Pièges à éviter: M. Harper a été testé à maintes reprises par ses adversaires depuis qu'il est en politique et il est prêt à tout. Ce serait une erreur de tenter un K.-O. A intérêt à travailler au corps plutôt que de tenter un coup fumant.

JACK LAYTON

Bilan de campagne: Fait penser à la campagne du deuxième enfant d'une famille de trois. Donne l'impression d'être l'enfant du milieu qui doit toujours se distinguer de l'aîné pendant que le benjamin a toujours certains avantages. Se démarque moins que MM. Harper et Ignatieff.

Objectifs au débat: Garder les électeurs libéraux qui ont voté pour lui en 2008. Il doit se présenter comme l'homme qui est le plus capable de véhiculer les raisons pour lesquelles on ne doit pas voter pour M. Harper.

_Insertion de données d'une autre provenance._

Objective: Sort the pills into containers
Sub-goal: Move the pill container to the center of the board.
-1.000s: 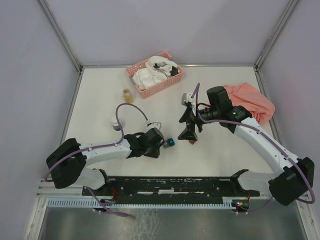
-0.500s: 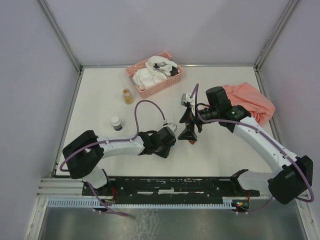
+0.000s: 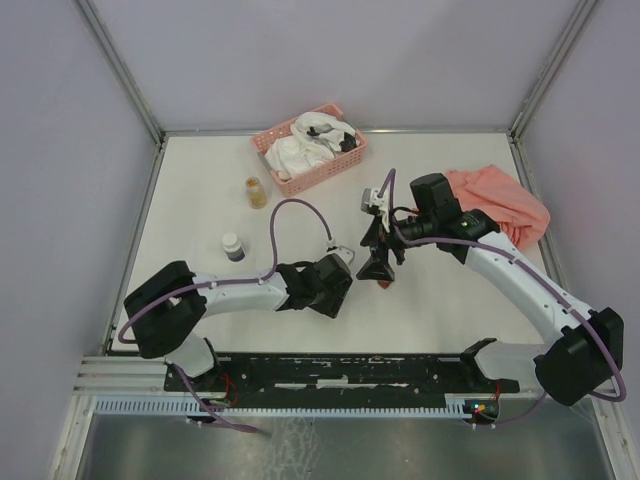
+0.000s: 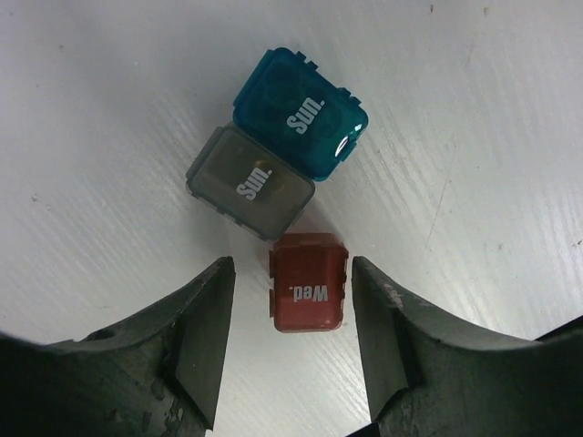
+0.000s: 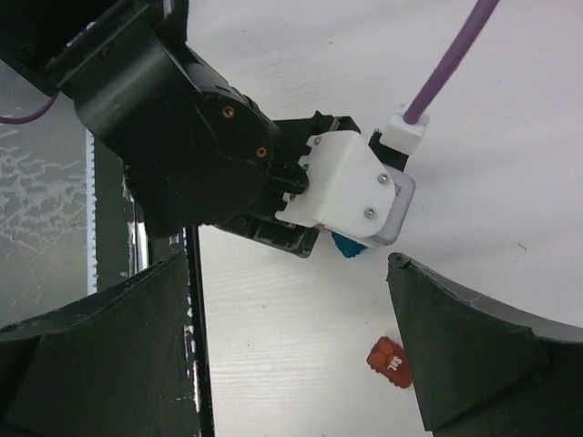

Meilleurs atouts: Sa bonhommie, son allure de voisin qu'on aime. C'est un homme qui est aimé parce qu'il est aimable.

Pièges à éviter: Taper trop fort sur M. Ignatieff. Doit être celui qui exprime le mieux ce que les anti-Harper ressentent.

GILLES DUCEPPE

Bilan de campagne: En 2006 et en 2008, des enjeux polarisants ont fait rejaillir les talents de «campaigner» de M. Duceppe, soit le scandale des commandites et les coupes dans le milieu culturel. Il n'a pas encore de sujet polarisant cette année.

Objectifs au débat: Continuer à démontrer que ni le Parti conservateur ni le Parti libéral ne comprennent les aspirations du Québec. Utiliser des exemples, comme le financement fédéral du projet hydroélectrique du Bas-Churchill.

Meilleurs atouts: Maîtrise mieux la langue. Dans une joute rapide où il faut retourner la balle rapidement de l'autre côté du filet, le sens de la répartie aide beaucoup. C'est comme s'il jouait son match à domicile.

Pièges à éviter: Éviter la mesquinerie. Éviter les attaques trop personnelles.

> Le débat des chefs débute à 20h ce soir.